Bearbeiter: Rocco Beck
Zitiervorschlag: BGH, 5 StR 379/92, Urteil v. 22.09.1992, HRRS-Datenbank, Rn. X
1. Auf die Revisionen der Staatsanwaltschaft wird das Urteil des Landgerichts Hamburg vom 23. August 1991 in den Strafaussprüchen gegen beide Angeklagte mit den zugehörigen Feststellungen aufgehoben.
2. Die Revision des Angeklagten R wird verworfen. Dieser Angeklagte hat die Kosten seines Rechtsmittels und die dadurch dem Nebenkläger entstandenen notwendigen Auslagen zu tragen.
3. Im Umfang der Aufhebung wird die Sache zu neuer Verhandlung und Entscheidung, auch über die Kosten des Rechtsmittels, an eine andere Strafkammer des Landgerichts zurückverwiesen.
Das Schwurgericht hat den Angeklagten H. wegen fahrlässigen Vollrausches zu einer Freiheitsstrafe von zwei Jahren und den Angeklagten R. wegen versuchten Mordes und gefährlicher Körperverletzung zu einer Gesamtfreiheitsstrafe von zwei Jahren verurteilt und die Vollstreckung beider Freiheitsstrafen zur Bewährung ausgesetzt. Die auf Verfahrensrügen und die Sachrüge gestützte Revision des Angeklagten R. bleibt ohne Erfolg. Dagegen ist die auf die Strafaussprüche gegen beide Angeklagte beschränkte Revision der Staatsanwaltschaft mit der allein erhobenen Sachrüge erfolgreich.

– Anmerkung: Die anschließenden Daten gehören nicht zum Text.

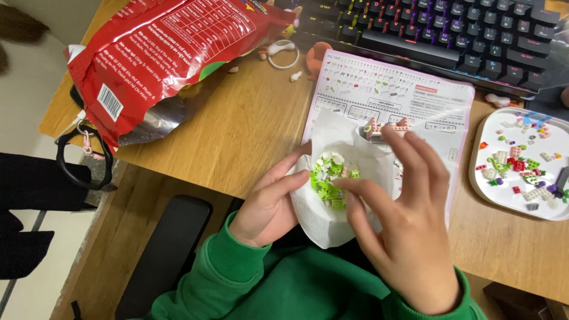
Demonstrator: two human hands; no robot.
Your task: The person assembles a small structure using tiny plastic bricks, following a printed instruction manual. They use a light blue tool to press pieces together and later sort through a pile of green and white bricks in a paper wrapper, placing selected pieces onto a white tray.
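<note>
My left hand (269, 201) cups a sheet of white paper tissue (332, 228) from its left edge, over the front of the wooden desk (237, 130). A small pile of green and white toy bricks (328, 178) lies in the tissue. My right hand (403, 219) hovers over the pile with fingers spread, thumb tip touching the green bricks. Just behind the tissue a small pink and white brick assembly (385, 127) rests on a printed instruction sheet (391, 98). Both sleeves are green.
A red snack bag (160, 53) lies at the back left. A black keyboard (456, 35) with lit keys spans the back right. A white tray (504, 195) with several loose coloured bricks stands at the right. A black chair armrest (166, 249) is below the desk edge.
</note>
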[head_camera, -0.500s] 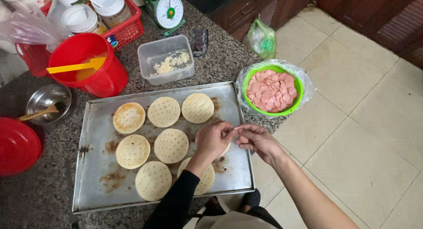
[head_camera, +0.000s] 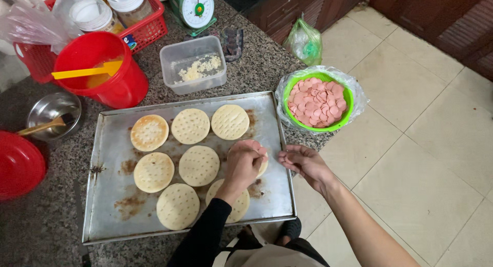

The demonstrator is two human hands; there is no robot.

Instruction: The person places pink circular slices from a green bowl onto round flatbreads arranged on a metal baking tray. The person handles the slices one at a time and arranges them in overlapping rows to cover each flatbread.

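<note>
A worn metal baking tray (head_camera: 109, 197) lies on the granite counter and carries several round, pricked pale bases (head_camera: 190, 126). My left hand (head_camera: 245, 161), in a black sleeve, is over the tray's right side. Its fingers are closed on one base (head_camera: 263, 167), which is mostly hidden beneath them. My right hand (head_camera: 304, 163), on a bare arm, hovers at the tray's right edge with its fingertips pinched together. Nothing shows between them. Just beyond the tray's far right corner stands a green bowl (head_camera: 349, 98), lined with plastic and full of pink sausage slices (head_camera: 318, 101).
Behind the tray stand a clear tub of crumbled cheese (head_camera: 194, 67), a red bucket (head_camera: 110, 87) with a yellow spatula (head_camera: 84, 71), a green kitchen scale (head_camera: 195, 7) and a red basket of jars (head_camera: 149, 28). A steel bowl (head_camera: 51, 112) and a red lid (head_camera: 18, 164) sit left. Tiled floor lies right.
My hands, which touched over the tray's right side, have drawn slightly apart. The left hand now rests on the base and the right has shifted toward the tray's edge.
</note>
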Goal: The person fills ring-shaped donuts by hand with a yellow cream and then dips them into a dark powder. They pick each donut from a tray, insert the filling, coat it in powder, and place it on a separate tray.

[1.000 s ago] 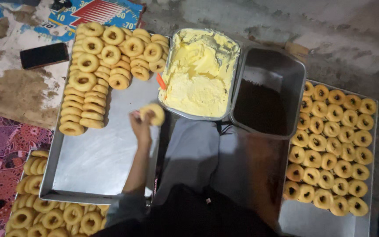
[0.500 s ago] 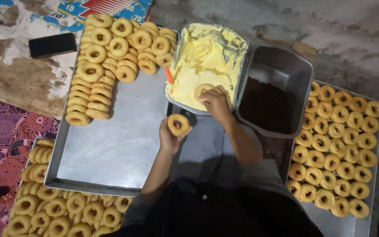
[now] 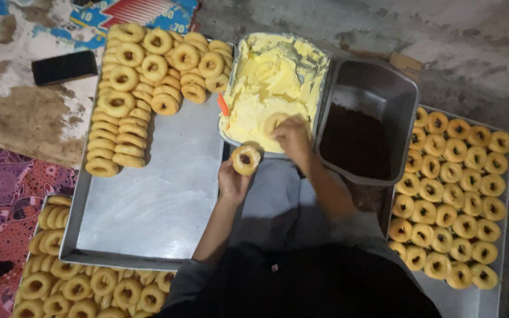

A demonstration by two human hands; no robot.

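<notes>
At far left, a black phone [image 3: 64,66] lies on the floor beside a steel tray [image 3: 154,200] stacked with ring doughnuts [image 3: 142,76]. At centre, the left hand [image 3: 232,182] grips one doughnut [image 3: 246,159]. Just right, the right hand [image 3: 291,136] presses another doughnut [image 3: 275,122], fingers closed, into the tub of yellow cream [image 3: 275,76]; a dark-powder tub [image 3: 366,126] follows.

Cream tub [image 3: 248,76] between doughnut tray [image 3: 148,200] at left and powder tub [image 3: 384,88], second doughnut tray [image 3: 490,294] far right

tray [image 3: 148,218]: smooth dull metal | floor [image 3: 460,53]: rough concrete | cream [image 3: 272,76]: soft, glossy
</notes>
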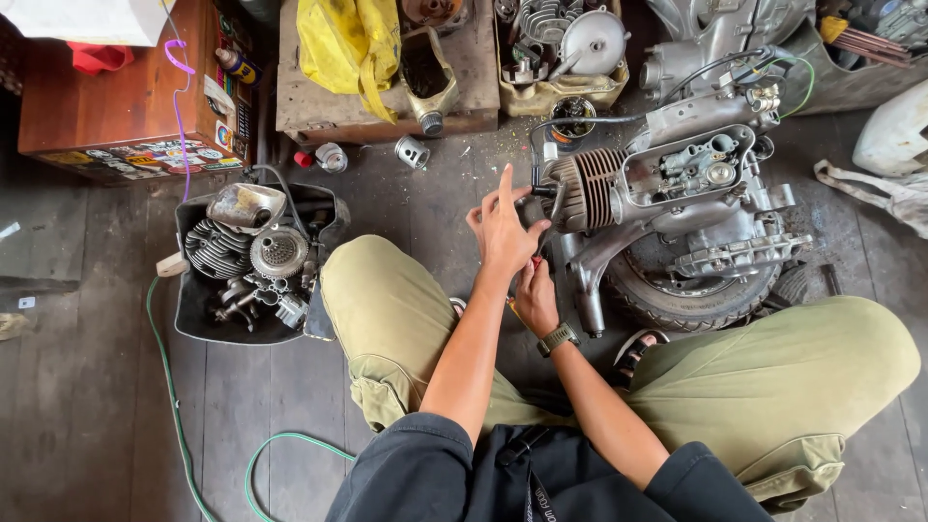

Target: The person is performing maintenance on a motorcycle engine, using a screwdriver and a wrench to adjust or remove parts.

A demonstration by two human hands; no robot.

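The engine (667,208) remains part-stripped on the floor (87,387). The left hand (503,227), grip spread, touches the finned cylinder (585,188); the right hand (535,295) pinches a red-handled tool (536,261).

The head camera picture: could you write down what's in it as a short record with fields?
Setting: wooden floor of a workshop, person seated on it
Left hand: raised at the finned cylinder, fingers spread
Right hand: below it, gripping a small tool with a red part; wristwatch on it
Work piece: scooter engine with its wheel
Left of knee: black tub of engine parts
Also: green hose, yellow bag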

Nach einer Zechtour trafen die beiden Angeklagten gegen 0.30 Uhr auf einem S-Bahnhof den ihnen unbekannten Nebenkläger. Der Angeklagte H. schlug den betrunkenen Nebenkläger mit einem Faustschlag ins Gesicht nieder, trat ihm dann "brutal ins Gesicht und in den Bauch" und schlug mehrmals den Kopf des Opfers auf den Boden. Der Angeklagte R. versuchte zunächst, den Angeklagten H. zurückzuhalten, trat dann aber, wie H. Turnschuhe tragend, auf den liegenden Nebenkläger ein. Als sie versuchten, ihn auf eine Bank zu setzen, fiel er wieder zu Boden. Beide Angeklagte traten nun dem stark blutenden Nebenkläger in den Bauch. Danach suchten sie zunächst das Weite. Auf der Bahnhofstreppe sagte der Angeklagte H. zu dem Angeklagten R.: "Der muß weg!". Er meinte damit, daß der Nebenkläger zur Vermeidung einer drohenden Strafverfolgung getötet werden sollte. Der Angeklagte R. verstand das und befürchtete ebenfalls, durch den Nebenkläger als Mittäter der vorangegangenen Straftat überführt zu werden. Er "griff... in das folgende Tatgeschehen nicht ein, weil er damit einverstanden war, daß "der Nebenkläger den Tod fand." Beide Angeklagte kehrten auf den Bahnsteig zurück, wo der Nebenkläger "allein und bewußtlos in seinem Blut lag." Der Angeklagte H. warf ihn auf das Gleisbett, "um ihn von einem S-Bahn-Zug überfahren zu lassen." Er sprang sodann auf die Gleise hinunter, um den Nebenkläger "so hinzulegen, daß er überfahren werden würde. Er forderte nun R. auf, auch hinunterzuspringen und mit anzufassen. Dazu war R. auch bereit und sprang hinunter". Er faßte den Nebenkläger aber nicht mehr an, "weil H. inzwischen schon allein das Opfer so auf das Gleis gelegt hatte, daß dessen Kopf von einem Zug überfahren werden konnte." Beide Angeklagte rechneten damit, daß noch Züge verkehrten, und verließen den Bahnhof. Bei alledem war infolge Alkoholgenusses die Steuerungsfähigkeit beider Angeklagter erheblich vermindert im Sinne des § 21 StGB, die des Angeklagten H. möglicherweise sogar aufgehoben (§ 20 StGB).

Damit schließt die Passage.